Syd Bauman <Syd_Bauman at Brown.edu> writes:

> unit symbols
> ---- -------
> First, there is the question as to what to recommend people use as
> the symbol for a variety of common units. In general, our goal is to
> depend on outside standards wherever reasonable. Symbols for units
> seems like a great place for TEI to say only what's necessary, and
> point to other standards for the rest. The problem is, there are lots
> of standards out there, and they often disagree, usually subtly. At a
> minimum, there's
>
[...]

> Several of these were invented without consideration of machine
> interchange of data; several were invented specifically to address
> machine interchange of data *using limited character sets*. But none
> of them seem to address how to perform machine interchange of data
> *using Unicode* (even Unicode itself; I can pretty easily find the
> code-points and names of various characters, but not much about their
> semantics and intended use).
>
> This is a bit of a problem, because we (alright, I) would like some
> guidance on which, if any, of the Unicode characters for unit symbols
> should be used. E.g., Unicode seems to suggest that the double-prime
> character (U+2033) be used for inches or seconds, and there are
> characters for degrees Celsius, ounces, and angstroms. Also there are
> a lot of characters that look like they are designed for specific
> unit use, but I haven't been able to find out for sure. The names are
> a bit odd, and they're in the CJK compatibility block. E.g., U+3392
> looks like it would be used for megahertz. (See, e.g.,
> http://www.fileformat.info/info/unicode/char/3392/index.htm)

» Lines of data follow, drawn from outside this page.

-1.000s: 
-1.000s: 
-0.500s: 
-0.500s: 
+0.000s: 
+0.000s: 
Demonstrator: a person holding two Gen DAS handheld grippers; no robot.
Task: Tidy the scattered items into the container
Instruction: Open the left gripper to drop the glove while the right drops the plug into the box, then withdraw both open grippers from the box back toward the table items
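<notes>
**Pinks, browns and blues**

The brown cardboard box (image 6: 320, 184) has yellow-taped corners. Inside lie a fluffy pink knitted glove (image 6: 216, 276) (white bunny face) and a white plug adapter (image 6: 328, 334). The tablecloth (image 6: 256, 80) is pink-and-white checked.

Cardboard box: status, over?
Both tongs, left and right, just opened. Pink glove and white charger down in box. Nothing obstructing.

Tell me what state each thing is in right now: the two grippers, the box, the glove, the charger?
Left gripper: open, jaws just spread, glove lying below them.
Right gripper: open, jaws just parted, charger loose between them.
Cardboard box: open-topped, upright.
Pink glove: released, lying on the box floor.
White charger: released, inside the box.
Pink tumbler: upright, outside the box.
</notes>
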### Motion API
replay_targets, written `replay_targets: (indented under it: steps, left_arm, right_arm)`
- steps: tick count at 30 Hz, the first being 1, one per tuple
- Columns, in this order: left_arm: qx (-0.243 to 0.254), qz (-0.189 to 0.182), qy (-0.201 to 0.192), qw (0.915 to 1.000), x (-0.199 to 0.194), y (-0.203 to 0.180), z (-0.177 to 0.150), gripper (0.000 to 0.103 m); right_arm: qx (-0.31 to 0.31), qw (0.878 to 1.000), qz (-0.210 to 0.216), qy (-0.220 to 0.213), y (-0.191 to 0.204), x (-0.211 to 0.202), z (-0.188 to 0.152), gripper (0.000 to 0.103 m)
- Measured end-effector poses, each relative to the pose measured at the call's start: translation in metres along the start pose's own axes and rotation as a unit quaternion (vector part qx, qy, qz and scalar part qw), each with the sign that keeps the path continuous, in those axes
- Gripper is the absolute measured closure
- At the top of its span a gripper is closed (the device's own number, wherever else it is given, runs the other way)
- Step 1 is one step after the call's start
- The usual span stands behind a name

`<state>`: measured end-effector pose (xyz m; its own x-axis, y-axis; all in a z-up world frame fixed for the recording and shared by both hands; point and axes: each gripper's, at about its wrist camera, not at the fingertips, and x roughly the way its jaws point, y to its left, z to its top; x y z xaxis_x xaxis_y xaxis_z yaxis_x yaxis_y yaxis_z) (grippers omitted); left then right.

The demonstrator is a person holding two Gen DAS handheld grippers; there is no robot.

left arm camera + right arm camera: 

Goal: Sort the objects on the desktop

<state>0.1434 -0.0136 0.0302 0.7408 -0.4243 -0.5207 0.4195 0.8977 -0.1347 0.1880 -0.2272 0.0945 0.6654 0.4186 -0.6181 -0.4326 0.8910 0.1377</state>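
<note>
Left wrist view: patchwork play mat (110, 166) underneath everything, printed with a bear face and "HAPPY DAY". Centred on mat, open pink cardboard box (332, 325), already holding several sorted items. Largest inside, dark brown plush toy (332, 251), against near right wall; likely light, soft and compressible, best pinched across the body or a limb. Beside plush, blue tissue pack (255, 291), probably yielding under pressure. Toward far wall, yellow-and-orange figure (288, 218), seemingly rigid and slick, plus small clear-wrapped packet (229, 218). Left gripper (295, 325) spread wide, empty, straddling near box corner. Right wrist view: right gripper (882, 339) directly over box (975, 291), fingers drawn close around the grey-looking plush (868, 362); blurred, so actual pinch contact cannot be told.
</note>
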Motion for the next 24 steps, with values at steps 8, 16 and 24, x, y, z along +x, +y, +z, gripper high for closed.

As a general principle, compatibility characters are in Unicode for
compatibility with pre-existing standards, for the purpose of allowing
text encoded in these other encodings converted back and forth to
Unicode.   The should *never* be used in text that started life in
Unicode.  For that reason, we should not recommend the use of any of
these at all.  

Now with respect to the problem you have here, that is, assigning
single codepoints to units of measurement, this is something the
Unicode consortium deliberately avoided, except for these
compatibility characters.  Therefore you will find for each of these
compatibility characters a mapping to a codepoint sequence that should
be used in lieu of this single codepoint.  In the case you cite,
e.g. U+3392, this is the sequence 004D M 0048 H 007A z, which expands
to "MHz".  

I think this was a sensible decision and am very glad the UTC avoided
the mistake of some other standard bodies to assign codepoints to
standard units, it makes our life much easier in this respect.  It
would therefore enough to us to recommend the SI endorsed abbreviation
of the unit, IMHO.

> Furthermore, this specification is very detailed. E.g., in some cases
> it forces differentiation of which standard a unit comes from. So,
> e.g., there are three different symbols for "inch":
>
>  [in_i] = inch, international = 2.54 cm
>  [in_us] = the inch as used in USA from 1893 to 1959 = m/39.37
>  [in_br] = the British imperial inch = 2.539998 cm
>
> Not only are these symbols ugly and cumbersome, I think the *vast*
> majority of TEI users do not care which inch they're using. So to be
> forced to pick one would be an annoying burden.
>
>
> Unless someone knows more about this or has a better idea, I'm going
> to suggest that for now the documentation for this class should list
> some of the most common symbols in the "suggested values include"
> list, and suggest users refer to a standard, and list a bunch of
> possible standards (perhaps in the bibliography).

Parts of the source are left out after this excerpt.